Enquanto seus ganhos financeiros aumentavam, seu discurso religioso ficava cada vez mais controverso, chegando a questionar alguns dos dogmas do cristianismo. Isso a levou a fundar sua própria igreja, que lhe dava tanto independência teológica quanto privacidade financeira. Essa é uma história que caberia muito bem como um episódio da série documental A Indústria da Cura, além de exemplificar perfeitamente a facilidade com a qual o discurso religioso pode ser manipulado por pessoas problemáticas, tema que foi explorado recentemente na minissérie de ficção Missa da Meia-Noite (crítica aqui).

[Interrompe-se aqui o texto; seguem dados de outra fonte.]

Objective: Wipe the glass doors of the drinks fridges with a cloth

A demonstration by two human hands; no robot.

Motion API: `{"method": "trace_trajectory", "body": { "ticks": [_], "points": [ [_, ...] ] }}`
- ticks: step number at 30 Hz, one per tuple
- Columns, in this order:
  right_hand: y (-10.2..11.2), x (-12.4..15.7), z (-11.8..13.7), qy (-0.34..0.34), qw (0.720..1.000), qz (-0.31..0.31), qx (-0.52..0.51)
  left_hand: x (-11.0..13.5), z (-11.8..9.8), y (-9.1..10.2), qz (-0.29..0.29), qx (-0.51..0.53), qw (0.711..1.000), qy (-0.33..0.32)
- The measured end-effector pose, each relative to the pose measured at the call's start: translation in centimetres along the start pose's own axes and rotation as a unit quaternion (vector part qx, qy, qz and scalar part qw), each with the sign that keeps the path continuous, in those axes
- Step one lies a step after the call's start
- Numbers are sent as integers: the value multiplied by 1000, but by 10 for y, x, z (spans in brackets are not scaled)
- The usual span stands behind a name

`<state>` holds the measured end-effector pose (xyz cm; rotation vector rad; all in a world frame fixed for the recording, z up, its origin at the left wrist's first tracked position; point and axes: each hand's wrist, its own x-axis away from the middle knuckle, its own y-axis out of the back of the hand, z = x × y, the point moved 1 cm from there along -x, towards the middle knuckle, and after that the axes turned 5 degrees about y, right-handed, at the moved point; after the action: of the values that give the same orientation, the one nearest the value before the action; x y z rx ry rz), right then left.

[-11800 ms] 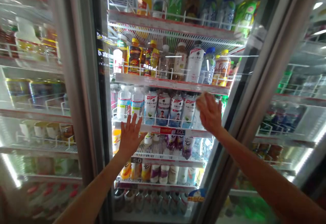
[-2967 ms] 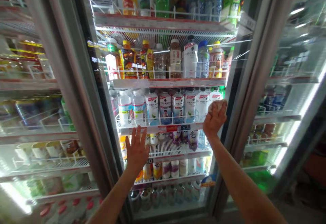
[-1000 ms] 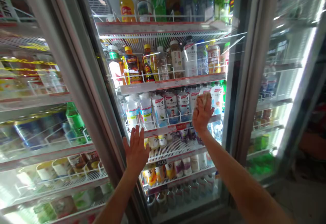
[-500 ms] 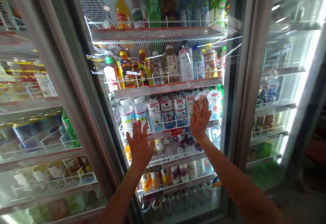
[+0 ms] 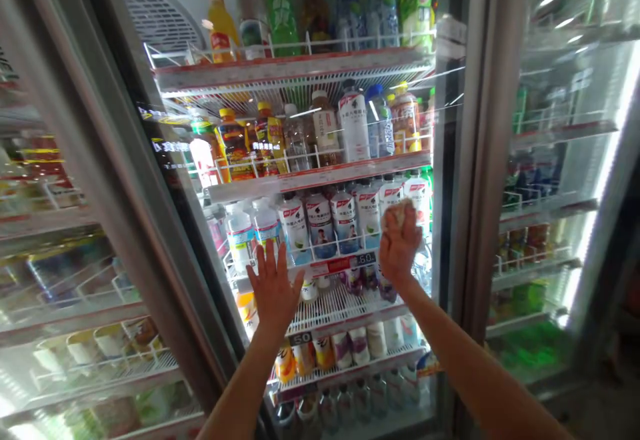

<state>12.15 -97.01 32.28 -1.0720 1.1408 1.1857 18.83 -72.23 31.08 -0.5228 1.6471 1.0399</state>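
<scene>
A pale cloth (image 5: 400,217) is bunched under the fingers of my right hand (image 5: 399,250), against the glass door (image 5: 453,227) of a drinks fridge. My left hand (image 5: 274,287) lies on or just before the same glass at the lower left, its fingers spread and holding nothing. Behind the glass between both hands stand several white-labelled bottles (image 5: 320,220) on the middle shelf. Clear bottles with blue labels (image 5: 267,223) show just above my left fingers. The cloth hides part of the bottles at the right of that row.
Metal door frames (image 5: 493,160) stand on the right, and another frame (image 5: 115,180) slants down on the left. Shelves above hold more bottles (image 5: 283,10). Cans (image 5: 325,353) line a lower shelf. Neighbouring fridge doors (image 5: 555,213) show stocked shelves.
My right hand and the cloth have shifted slightly right and down over the glass. My left hand stays nearly in place. The view has turned a little, so the shelves sit further left.
</scene>
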Motion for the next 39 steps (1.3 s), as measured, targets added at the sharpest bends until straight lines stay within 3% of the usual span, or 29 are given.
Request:
{"method": "trace_trajectory", "body": {
  "ticks": [3,5,7,10,12,14,19,22,25,27,30,34,37,39],
  "points": [
    [0,25,34,127,987,82,-50,0,-2,-1,-3,3,1000,9],
    [2,33,33,162,979,107,-56,-1,-2,-1,-12,4,1000,6],
    [6,32,6,126,988,84,-29,-1,-2,0,-17,4,1000,2],
    [14,25,-50,-2,1000,6,27,0,-5,1,-14,6,1000,4],
    [16,27,-66,-64,997,-21,46,2,-8,0,-12,10,1000,18],
    [15,38,-52,-64,997,-6,42,4,-12,-1,-9,15,999,35],
    [10,77,23,98,989,107,-41,7,-14,-3,8,20,998,53],
    [15,76,5,115,987,108,-26,10,-12,-3,16,13,998,53],
    [21,62,-47,31,999,38,21,17,-12,-4,15,9,999,43],
    [21,57,-63,-34,999,-4,36,21,-12,-6,10,10,999,43],
    [16,63,-38,-37,999,6,19,24,-13,-10,8,11,999,49],
    [11,79,18,72,993,90,-38,24,-13,-11,13,14,998,54],
    [13,72,3,89,990,103,-45,24,-12,-9,11,11,999,48],
    [16,58,-27,36,997,60,-15,25,-10,-9,13,10,999,40]
  ]
}}
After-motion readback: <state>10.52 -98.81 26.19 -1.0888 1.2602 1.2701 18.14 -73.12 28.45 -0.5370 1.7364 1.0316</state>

The Way Down também lembra a fantástica minissérie documental Wild Wild Country, apesar de ter bem menos reviravoltas. Enquanto o primeiro episódio apresenta o “reino” de Shamblin, o segundo mostra como ela e seu marido utilizam o poder financeiro e a influência da igreja para defender os interesses dos congregados. Esse poderio é utilizado especialmente em casos de divórcios litigiosos nos quais os pais disputam a guarda dos filhos, pois é do interesse de Shamblin que as crianças fiquem com o lado que permanece na igreja.
Isso fica ainda mais perturbador (e, até mesmo, difícil de assistir) quando o terceiro episódio mostra como a igreja incentivava a punição física das crianças desobedientes, defendendo os espancamentos até que a criança ficasse completamente retraída e submissiva. Esse lado da igreja veio à tona ainda nos anos 2000, quando as práticas recomendadas por Shamblin culminaram na morte de uma criança. Mesmo com a vítima apresentando inúmeros sinais de violência sistemática, a igreja adotou a tese de que a morte havia ocorrido por causas naturais e ajudou a custear a defesa dos pais.
Em 29 de maio de 2021, depois que os realizadores de The Way Down já haviam recolhido todas as entrevistas e estavam dando os toques finais na minissérie, Gwen Shamblin morreu em um acidente de avião, no qual também faleceram seu marido e alguns outros líderes da congregação. Enquanto os entrevistados ficaram preocupados com a possibilidade de cancelamento da produção, outras pessoas mudaram de ideia e decidiram participar dela. Esse artigo do New York Times afirma:
Os cineastas também disseram que desde o acidente eles encontraram mais pessoas com vontade de falar – ex-congregados que disseram que não estavam dispostos a ir contra a igreja publicamente porque ainda tinham familiares afiliados a ela, além de parentes das pessoas que morreram no acidente, que eram céticos em relação à igreja e que agora se sentem na obrigação de compartilhar suas histórias.
Isso explica o adiamento dos dois últimos episódios da minissérie e sinaliza que eles talvez incluam novas histórias ocorridas na igreja. O que está confirmado até agora é que a segunda parte de The Way Down: God, Greed and the Cult of Gwen Shamblin vai cobrir tanto o acidente que matou os principais líderes da igreja quanto a continuação dos cultos e das atividades econômicas sob a nova liderança da congregação. Claramente, essa é uma história que ainda não chegou a sua conclusão.